• **Task brief**:
Go through the entries, filter for the word "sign", and copy every line that has it.

*** Material provided

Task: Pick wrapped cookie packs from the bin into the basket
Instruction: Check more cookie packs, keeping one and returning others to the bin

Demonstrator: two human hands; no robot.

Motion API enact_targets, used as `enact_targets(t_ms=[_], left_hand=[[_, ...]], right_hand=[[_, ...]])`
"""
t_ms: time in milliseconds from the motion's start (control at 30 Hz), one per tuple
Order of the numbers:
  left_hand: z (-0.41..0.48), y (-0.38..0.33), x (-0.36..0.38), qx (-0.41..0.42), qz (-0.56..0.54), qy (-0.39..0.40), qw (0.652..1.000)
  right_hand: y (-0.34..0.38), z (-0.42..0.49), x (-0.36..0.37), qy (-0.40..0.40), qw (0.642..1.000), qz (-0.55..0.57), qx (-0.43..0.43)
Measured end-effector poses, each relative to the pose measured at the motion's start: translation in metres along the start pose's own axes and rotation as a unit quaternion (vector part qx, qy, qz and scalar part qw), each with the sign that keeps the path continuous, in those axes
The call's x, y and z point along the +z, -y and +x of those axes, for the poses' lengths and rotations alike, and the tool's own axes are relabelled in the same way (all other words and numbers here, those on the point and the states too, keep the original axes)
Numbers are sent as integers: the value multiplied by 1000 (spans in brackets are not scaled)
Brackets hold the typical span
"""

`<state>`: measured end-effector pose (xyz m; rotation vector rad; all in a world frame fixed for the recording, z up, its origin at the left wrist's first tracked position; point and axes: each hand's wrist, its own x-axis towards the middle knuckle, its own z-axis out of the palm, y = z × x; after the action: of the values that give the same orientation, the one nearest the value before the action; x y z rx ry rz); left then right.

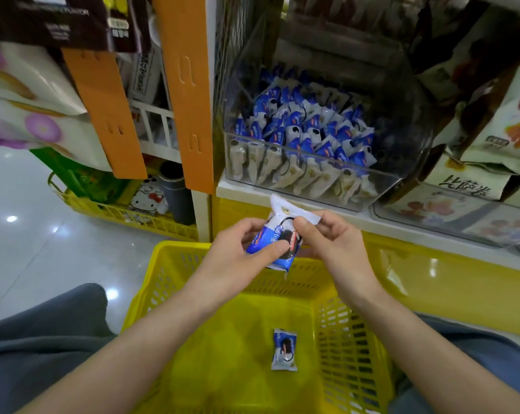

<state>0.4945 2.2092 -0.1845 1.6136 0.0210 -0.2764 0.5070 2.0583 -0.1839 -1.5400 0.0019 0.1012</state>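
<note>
Looking down past our grey-clad knees, we see the yellow basket (175,282) between our legs, with one wrapped cookie pack (284,349) lying flat on its bottom, toward the right side wall. Above the basket's far rim, both our hands hold a small bunch of blue-and-white packs (278,239): we cannot tell exactly how many. The left hand (244,249) grips the lower blue end, its fingers (275,249) clamped around the wrapper with the thumb pressing on the front. The right hand (324,237) pinches the upper white crimped edge, thumb and forefinger closed on it. Beyond the hands, on the white shelf (247,191), stands the clear plastic bin (312,174), heaped with many more of the same blue-and-white packs (306,127). To the right of the bin lie bagged snacks (474,177) in another clear tray. To the left hang orange strips (190,94), and a second yellow basket (127,213) sits on the shiny floor.
</note>
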Motion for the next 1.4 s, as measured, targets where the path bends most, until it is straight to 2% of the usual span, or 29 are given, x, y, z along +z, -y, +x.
enact_targets(t_ms=[100,200,300,433,533,633,733,800,900,1033,1400], left_hand=[[0,-8,-2,-6,11,10,1000],[3,-19,-5,2,26,23,999],[13,-34,-12,21,30,11,999],[29,-48,-24,32,42,-23,998],[35,-50,-31,31,53,-42,997],[38,-49,-35,24,44,-66,997],[42,-51,-39,22,37,-76,996],[43,-53,-43,26,30,-79,996],[44,-54,-47,34,15,-83,996],[43,-55,-50,27,5,-85,996],[45,-55,-45,14,21,-70,997]], right_hand=[[6,0,2,-15,999,-37,-29],[22,4,3,12,990,-110,-89],[45,22,3,24,970,-186,-153],[74,73,5,-23,934,-291,-206],[84,122,9,-37,901,-395,-177],[80,163,10,9,878,-466,-107],[77,188,9,60,820,-569,-23],[79,198,9,69,795,-603,3],[83,205,13,72,779,-621,41],[85,212,21,66,782,-617,62],[81,214,40,43,845,-525,93]])
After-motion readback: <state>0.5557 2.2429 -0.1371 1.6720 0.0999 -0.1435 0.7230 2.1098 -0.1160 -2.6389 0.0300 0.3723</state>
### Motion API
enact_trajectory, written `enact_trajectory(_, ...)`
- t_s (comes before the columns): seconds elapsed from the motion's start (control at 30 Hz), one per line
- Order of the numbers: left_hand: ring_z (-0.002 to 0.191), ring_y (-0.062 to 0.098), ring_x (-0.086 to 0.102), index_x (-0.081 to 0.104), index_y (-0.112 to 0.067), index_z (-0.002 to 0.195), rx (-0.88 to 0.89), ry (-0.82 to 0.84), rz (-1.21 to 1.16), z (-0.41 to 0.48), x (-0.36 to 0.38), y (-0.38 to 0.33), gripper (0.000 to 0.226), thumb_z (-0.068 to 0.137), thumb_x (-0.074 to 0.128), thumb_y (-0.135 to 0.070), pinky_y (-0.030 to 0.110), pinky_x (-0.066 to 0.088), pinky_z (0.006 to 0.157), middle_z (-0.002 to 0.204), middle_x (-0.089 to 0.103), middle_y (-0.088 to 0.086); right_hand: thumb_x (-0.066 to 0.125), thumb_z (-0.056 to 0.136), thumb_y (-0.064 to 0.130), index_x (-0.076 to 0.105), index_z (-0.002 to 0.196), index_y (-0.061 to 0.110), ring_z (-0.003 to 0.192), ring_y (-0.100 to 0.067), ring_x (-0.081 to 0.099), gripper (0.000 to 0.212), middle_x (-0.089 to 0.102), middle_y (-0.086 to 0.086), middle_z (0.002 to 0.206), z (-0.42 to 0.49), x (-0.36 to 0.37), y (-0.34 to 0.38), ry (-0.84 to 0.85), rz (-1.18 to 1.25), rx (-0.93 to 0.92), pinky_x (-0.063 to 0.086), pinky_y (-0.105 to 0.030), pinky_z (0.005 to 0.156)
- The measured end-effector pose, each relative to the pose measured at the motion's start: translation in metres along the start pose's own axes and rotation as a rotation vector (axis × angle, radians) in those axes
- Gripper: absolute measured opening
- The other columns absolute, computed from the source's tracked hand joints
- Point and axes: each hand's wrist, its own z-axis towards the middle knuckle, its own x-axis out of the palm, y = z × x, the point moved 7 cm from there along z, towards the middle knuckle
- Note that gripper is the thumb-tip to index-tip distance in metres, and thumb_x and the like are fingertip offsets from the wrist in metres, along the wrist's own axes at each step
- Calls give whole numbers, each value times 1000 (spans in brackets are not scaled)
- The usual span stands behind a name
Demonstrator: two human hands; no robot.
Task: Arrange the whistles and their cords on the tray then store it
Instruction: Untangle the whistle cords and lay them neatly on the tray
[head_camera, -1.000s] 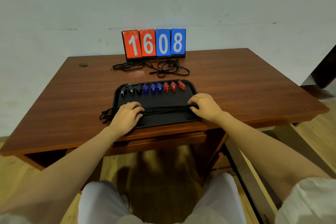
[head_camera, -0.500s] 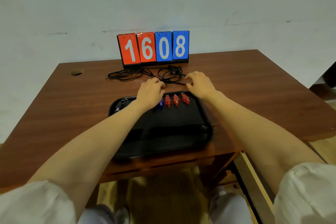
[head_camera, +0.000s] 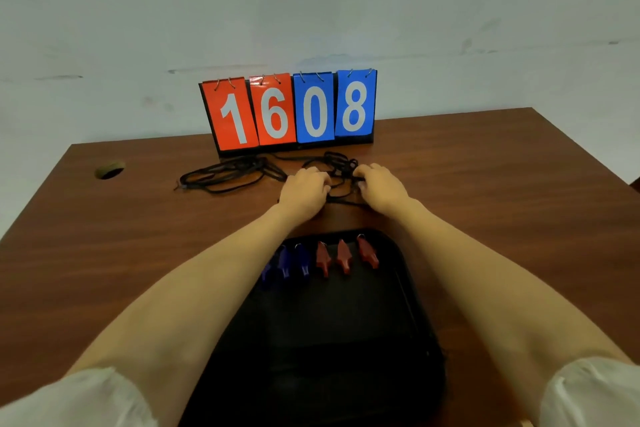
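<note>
Cord tangle point(head_camera: 341, 162) on far table point(head_camera: 485, 191), just before scoreboard point(head_camera: 291, 111), lies between hands; left hand point(head_camera: 304, 189), right hand point(head_camera: 379, 185) both pinch its strands. Looser cord bundle point(head_camera: 225, 175) runs left-right, nearer left hand. Tray point(head_camera: 346, 322), whistles point(head_camera: 343, 256) near side.

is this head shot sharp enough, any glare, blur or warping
Head view: scoreboard digits are sharp, slight glare on a red card's top; wide-angle stretch swells the forearms toward the bottom corners; the black tray is too dark for surface detail; the left hand and right hand on the cords look slightly soft.
</note>
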Motion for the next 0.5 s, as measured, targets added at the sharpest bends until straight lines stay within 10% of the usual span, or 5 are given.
enact_trajectory(0.5, 112, 34, 50, 61, -7, 103, -93, 15, 37, 10, 18, 19, 22, 94, 53, -26, 45, 38, 95, 114, 58, 13, 43, 98, 18, 48, 94, 13, 81, -29, 57, 8, 60, -9, 91, 11, -13, -19, -181, 416, 216, 46, -35, 66)
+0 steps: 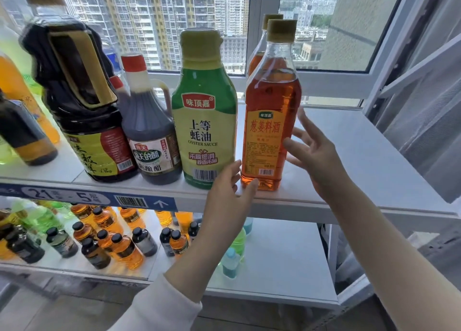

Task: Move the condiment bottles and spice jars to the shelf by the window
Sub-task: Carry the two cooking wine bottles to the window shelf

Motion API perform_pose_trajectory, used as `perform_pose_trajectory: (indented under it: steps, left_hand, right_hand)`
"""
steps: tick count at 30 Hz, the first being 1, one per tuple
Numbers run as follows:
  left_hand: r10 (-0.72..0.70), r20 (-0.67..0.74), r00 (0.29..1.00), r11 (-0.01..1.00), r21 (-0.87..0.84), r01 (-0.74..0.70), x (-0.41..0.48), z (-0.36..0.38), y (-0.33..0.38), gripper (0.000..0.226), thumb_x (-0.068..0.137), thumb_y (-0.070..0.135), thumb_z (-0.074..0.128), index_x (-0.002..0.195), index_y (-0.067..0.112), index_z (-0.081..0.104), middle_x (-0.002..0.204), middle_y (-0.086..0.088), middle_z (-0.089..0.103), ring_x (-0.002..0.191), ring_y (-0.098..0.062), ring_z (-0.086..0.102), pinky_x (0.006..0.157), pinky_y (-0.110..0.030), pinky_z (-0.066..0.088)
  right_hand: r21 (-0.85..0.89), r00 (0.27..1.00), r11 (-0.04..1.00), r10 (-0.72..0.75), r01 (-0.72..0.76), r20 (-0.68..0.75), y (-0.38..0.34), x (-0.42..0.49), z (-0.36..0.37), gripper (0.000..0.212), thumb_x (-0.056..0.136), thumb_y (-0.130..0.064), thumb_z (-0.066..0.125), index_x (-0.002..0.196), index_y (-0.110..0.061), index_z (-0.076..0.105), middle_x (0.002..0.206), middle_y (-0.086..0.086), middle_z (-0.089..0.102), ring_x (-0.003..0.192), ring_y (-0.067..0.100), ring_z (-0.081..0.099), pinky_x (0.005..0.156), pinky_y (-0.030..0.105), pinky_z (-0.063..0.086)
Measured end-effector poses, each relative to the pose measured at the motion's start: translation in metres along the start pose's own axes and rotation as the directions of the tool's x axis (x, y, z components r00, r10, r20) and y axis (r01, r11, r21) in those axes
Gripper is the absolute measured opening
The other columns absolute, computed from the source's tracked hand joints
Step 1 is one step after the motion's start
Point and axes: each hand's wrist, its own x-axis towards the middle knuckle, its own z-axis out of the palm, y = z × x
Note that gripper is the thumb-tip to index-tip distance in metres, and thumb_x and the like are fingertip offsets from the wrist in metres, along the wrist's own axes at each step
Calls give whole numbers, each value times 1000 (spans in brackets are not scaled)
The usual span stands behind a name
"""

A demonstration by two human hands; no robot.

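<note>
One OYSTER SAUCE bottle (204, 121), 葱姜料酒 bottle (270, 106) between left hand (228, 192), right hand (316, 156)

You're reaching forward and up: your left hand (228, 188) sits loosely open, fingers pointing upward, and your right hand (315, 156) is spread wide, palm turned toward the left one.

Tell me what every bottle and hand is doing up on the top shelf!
cooking wine bottle: upright on the shelf, cap on, not gripped.
oyster sauce bottle: upright, cap on.
vinegar jug: upright, red cap on.
soy sauce jug: standing, cap on.
left hand: open, fingertips at the cooking wine bottle's base.
right hand: open, fingers spread beside the cooking wine bottle.
</note>
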Motion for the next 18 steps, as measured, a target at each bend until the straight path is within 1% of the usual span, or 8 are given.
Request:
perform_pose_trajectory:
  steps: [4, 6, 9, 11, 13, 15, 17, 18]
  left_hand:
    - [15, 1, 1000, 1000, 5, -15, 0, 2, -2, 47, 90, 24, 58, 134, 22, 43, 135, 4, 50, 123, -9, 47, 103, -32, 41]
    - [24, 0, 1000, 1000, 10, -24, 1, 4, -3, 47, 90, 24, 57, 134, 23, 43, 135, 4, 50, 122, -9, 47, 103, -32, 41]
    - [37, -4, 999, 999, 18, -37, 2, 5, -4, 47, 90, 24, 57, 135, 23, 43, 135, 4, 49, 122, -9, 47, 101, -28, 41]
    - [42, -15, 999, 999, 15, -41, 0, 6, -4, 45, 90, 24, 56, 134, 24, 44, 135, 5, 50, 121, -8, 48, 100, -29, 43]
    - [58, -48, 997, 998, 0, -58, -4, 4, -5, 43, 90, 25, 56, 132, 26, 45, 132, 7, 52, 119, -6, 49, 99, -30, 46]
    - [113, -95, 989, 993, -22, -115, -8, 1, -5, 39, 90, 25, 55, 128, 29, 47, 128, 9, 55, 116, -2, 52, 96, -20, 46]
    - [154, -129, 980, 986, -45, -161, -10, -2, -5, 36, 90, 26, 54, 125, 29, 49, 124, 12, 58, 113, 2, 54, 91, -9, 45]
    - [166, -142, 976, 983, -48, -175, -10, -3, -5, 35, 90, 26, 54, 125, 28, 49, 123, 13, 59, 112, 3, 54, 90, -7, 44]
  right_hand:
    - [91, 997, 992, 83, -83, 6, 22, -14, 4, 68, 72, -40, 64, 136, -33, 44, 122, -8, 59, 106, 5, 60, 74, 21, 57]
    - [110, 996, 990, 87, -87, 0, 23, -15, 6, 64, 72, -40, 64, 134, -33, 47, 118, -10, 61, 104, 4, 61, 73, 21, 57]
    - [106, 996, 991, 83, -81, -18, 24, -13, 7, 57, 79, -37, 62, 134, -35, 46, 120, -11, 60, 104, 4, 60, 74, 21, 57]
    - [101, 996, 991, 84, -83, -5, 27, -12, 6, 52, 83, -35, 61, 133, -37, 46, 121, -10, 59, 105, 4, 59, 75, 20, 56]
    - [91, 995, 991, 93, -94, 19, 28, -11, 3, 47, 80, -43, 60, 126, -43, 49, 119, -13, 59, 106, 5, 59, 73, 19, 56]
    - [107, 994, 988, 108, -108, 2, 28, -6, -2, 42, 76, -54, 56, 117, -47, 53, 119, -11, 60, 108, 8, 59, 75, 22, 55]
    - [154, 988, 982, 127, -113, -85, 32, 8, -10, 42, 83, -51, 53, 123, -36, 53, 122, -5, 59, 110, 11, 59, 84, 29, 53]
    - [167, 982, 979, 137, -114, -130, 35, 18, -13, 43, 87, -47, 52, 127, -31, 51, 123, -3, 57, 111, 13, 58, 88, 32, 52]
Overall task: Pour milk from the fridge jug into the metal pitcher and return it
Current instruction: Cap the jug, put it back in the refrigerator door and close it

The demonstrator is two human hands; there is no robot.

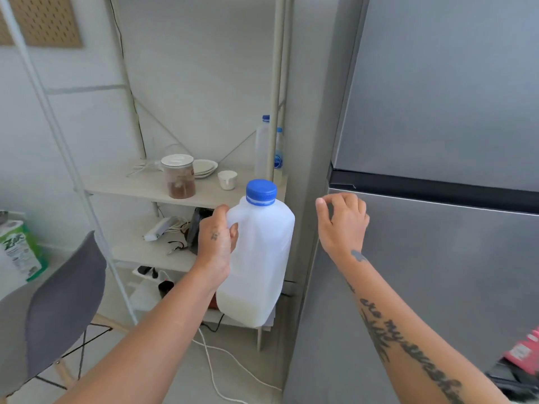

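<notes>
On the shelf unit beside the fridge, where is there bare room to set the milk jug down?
Upper shelf: bare at its front left, left of the brown-filled glass jar, plus a strip between that jar and the small white cup. The back is crowded with stacked white plates and clear blue-capped bottles. The lower shelf holds tangled cables.

Pale metal shelf unit against the wall. Top shelf has a glass jar of brown powder with a white lid, stacked saucers, a small white cup and two blue-capped water bottles. Grey chair lower left, white cable on the floor.
</notes>
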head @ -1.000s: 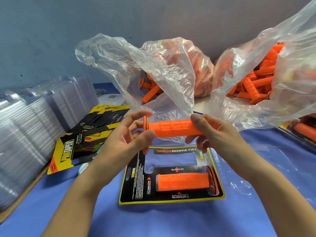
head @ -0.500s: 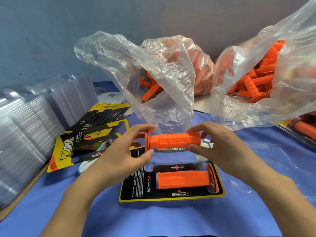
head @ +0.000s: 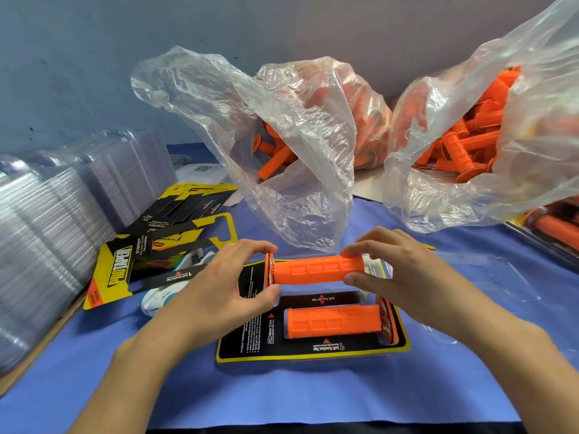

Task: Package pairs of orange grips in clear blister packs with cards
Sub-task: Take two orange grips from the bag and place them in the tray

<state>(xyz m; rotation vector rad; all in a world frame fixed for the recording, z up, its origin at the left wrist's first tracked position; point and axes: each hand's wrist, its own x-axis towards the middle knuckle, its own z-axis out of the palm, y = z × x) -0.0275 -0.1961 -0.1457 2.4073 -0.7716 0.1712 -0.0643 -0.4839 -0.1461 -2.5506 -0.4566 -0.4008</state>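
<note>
A black and yellow card (head: 250, 349) lies on the blue cloth in a clear blister. One orange grip (head: 332, 322) sits in its nearer slot, flange to the right. I hold a second orange grip (head: 316, 269) level over the farther slot. My left hand (head: 219, 286) pinches its flange end between thumb and fingers. My right hand (head: 404, 270) pinches the other end. Whether this grip touches the card I cannot tell.
Loose printed cards (head: 163, 239) lie at the left, beside tall stacks of clear blister shells (head: 56, 214). Two clear plastic bags (head: 297, 136) (head: 488, 136) of orange grips stand behind. Finished packs (head: 554, 227) sit at the right edge.
Both hands have lowered the second grip from in front of the bag down to the card's farther slot. The grip in the nearer slot has not moved.
</note>
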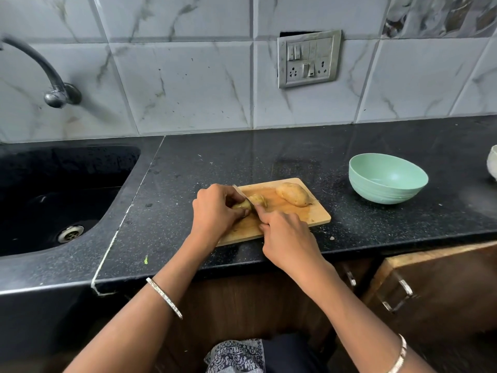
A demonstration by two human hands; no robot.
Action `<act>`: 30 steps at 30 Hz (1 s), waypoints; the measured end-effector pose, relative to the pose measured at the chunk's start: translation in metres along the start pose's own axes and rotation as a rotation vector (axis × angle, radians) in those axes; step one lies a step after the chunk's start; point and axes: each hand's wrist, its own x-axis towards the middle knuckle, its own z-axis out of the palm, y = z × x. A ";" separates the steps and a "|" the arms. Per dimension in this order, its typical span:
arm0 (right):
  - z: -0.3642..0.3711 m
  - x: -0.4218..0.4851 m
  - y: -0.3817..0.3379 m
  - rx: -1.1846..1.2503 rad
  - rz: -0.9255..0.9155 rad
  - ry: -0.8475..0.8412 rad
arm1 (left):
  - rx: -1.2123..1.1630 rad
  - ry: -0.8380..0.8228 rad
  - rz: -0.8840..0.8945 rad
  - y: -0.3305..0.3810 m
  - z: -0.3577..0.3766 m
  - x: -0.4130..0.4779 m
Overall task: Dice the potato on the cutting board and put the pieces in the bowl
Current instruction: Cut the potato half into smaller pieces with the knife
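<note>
A wooden cutting board (pixel 312 215) lies on the black counter. On its far right part rests a potato half (pixel 293 194), uncut. My left hand (pixel 215 212) pins a smaller potato piece (pixel 242 204) to the board's left side. My right hand (pixel 286 238) grips a knife (pixel 243 195) whose blade runs down through that piece; the handle is hidden in my fist. A few cut bits (pixel 259 199) lie just right of the blade. The pale green bowl (pixel 387 179) stands empty on the counter to the right of the board.
A black sink (pixel 53 195) with a drain sits at the left, a tap (pixel 51 84) above it. A white vessel (pixel 493 162) shows at the right edge. A switch plate (pixel 309 59) hangs on the tiled wall. Cabinet doors with handles (pixel 403 294) are below the counter.
</note>
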 end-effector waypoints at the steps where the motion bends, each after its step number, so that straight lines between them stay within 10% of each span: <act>1: 0.000 -0.002 0.001 -0.004 0.000 -0.001 | -0.003 0.004 -0.002 0.001 -0.001 -0.001; 30: -0.007 -0.011 0.016 0.036 -0.052 0.010 | -0.006 -0.128 0.070 0.010 -0.003 0.017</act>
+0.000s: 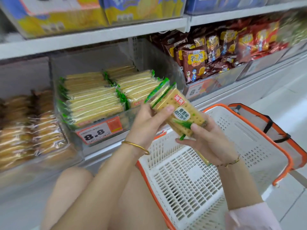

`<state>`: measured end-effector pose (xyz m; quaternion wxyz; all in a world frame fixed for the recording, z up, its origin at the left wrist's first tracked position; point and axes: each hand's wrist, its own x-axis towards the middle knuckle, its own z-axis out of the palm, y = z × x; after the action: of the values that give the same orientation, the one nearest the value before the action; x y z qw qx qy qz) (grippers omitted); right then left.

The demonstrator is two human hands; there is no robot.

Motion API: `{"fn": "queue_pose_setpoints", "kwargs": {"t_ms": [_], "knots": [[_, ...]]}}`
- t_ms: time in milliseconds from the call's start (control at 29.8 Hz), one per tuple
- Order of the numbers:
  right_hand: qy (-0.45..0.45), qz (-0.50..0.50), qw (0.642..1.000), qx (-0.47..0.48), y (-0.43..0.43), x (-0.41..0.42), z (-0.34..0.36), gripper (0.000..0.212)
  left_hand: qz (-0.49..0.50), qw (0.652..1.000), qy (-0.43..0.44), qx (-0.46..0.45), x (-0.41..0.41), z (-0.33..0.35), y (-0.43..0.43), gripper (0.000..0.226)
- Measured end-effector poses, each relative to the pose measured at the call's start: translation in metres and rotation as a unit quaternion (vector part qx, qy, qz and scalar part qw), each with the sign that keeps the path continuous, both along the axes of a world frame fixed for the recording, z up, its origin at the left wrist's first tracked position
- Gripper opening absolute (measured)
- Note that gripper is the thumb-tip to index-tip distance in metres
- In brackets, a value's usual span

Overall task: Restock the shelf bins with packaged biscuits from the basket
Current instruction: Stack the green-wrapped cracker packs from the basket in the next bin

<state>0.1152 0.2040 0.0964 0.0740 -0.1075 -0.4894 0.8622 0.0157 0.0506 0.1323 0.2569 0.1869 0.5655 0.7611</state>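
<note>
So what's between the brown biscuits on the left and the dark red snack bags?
In the head view, a clear plastic bin stacked with green-edged packs of pale crackers sits between them.

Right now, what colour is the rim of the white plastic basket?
Orange rim around the white plastic basket, clearest in the head view.

My single head-worn camera looks forward and down, close above the left hand (149,121), right hand (207,141), basket (182,180) and shelf bin (159,63).
</note>
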Motion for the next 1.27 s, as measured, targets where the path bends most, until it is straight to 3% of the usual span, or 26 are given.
{"fn": "queue_pose_setpoints", "kwargs": {"t_ms": [101,201,235,302,369,436,469,570,670,838,905,1039,1173,1273], "knots": [[0.087,-0.086,0.983,0.140,0.002,-0.029,0.042,0.053,0.036,0.995,0.089,-0.014,-0.022,0.030,-0.009,0.055],[0.143,-0.148,0.909,0.362,0.007,-0.069,0.077,0.042,0.181,0.967,0.132,-0.118,-0.046,0.051,-0.019,0.053],[0.158,-0.156,0.878,0.423,0.008,-0.085,0.084,0.041,0.240,0.937,0.181,-0.178,-0.054,0.053,-0.023,0.047],[0.174,-0.159,0.827,0.510,0.008,-0.119,0.090,0.040,0.302,0.833,0.317,-0.338,-0.071,0.052,-0.032,0.043],[0.173,-0.144,0.789,0.572,0.010,-0.155,0.088,0.040,0.249,0.735,0.407,-0.483,-0.084,0.046,-0.034,0.043],[0.149,-0.107,0.777,0.603,0.009,-0.186,0.085,0.039,0.177,0.679,0.423,-0.573,-0.091,0.037,-0.031,0.044],[0.127,-0.083,0.787,0.598,0.008,-0.200,0.084,0.039,0.156,0.665,0.416,-0.600,-0.092,0.034,-0.030,0.045],[0.064,-0.006,0.827,0.559,0.006,-0.228,0.079,0.042,0.146,0.648,0.399,-0.633,-0.094,0.024,-0.029,0.051],[-0.017,0.084,0.833,0.547,0.006,-0.243,0.075,0.042,0.149,0.637,0.400,-0.643,-0.094,0.020,-0.028,0.055],[-0.163,0.136,0.777,0.593,0.007,-0.272,0.067,0.038,0.131,0.638,0.387,-0.652,-0.095,0.023,-0.028,0.056],[-0.153,0.121,0.754,0.628,0.005,-0.273,0.074,0.036,0.129,0.636,0.388,-0.654,-0.094,0.023,-0.028,0.056],[-0.102,0.097,0.771,0.621,0.005,-0.254,0.083,0.043,0.128,0.636,0.385,-0.656,-0.093,0.024,-0.028,0.056],[-0.085,0.108,0.707,0.694,-0.003,-0.257,0.086,0.034,0.124,0.636,0.382,-0.659,-0.092,0.026,-0.028,0.057],[-0.087,0.093,0.656,0.744,-0.008,-0.258,0.086,0.039,0.122,0.635,0.381,-0.661,-0.092,0.026,-0.026,0.057]]}}
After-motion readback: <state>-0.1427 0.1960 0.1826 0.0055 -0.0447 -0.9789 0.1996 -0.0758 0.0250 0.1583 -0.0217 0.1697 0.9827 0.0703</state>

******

• **Solved exercise**:
Measured end-effector poses, each relative to the pose measured at the motion's start: translation in metres along the start pose's own axes and rotation as a unit quaternion (vector part qx, qy, qz and scalar part qw), each with the sign that keeps the path continuous, in those axes
- Measured end-effector poses, each relative to the pose measured at the call's start: translation in metres and rotation as a unit quaternion (vector part qx, qy, qz and scalar part qw), each with the sign that keeps the path continuous, both along the axes of a world frame fixed for the recording, z up, its origin at the left wrist's first tracked position

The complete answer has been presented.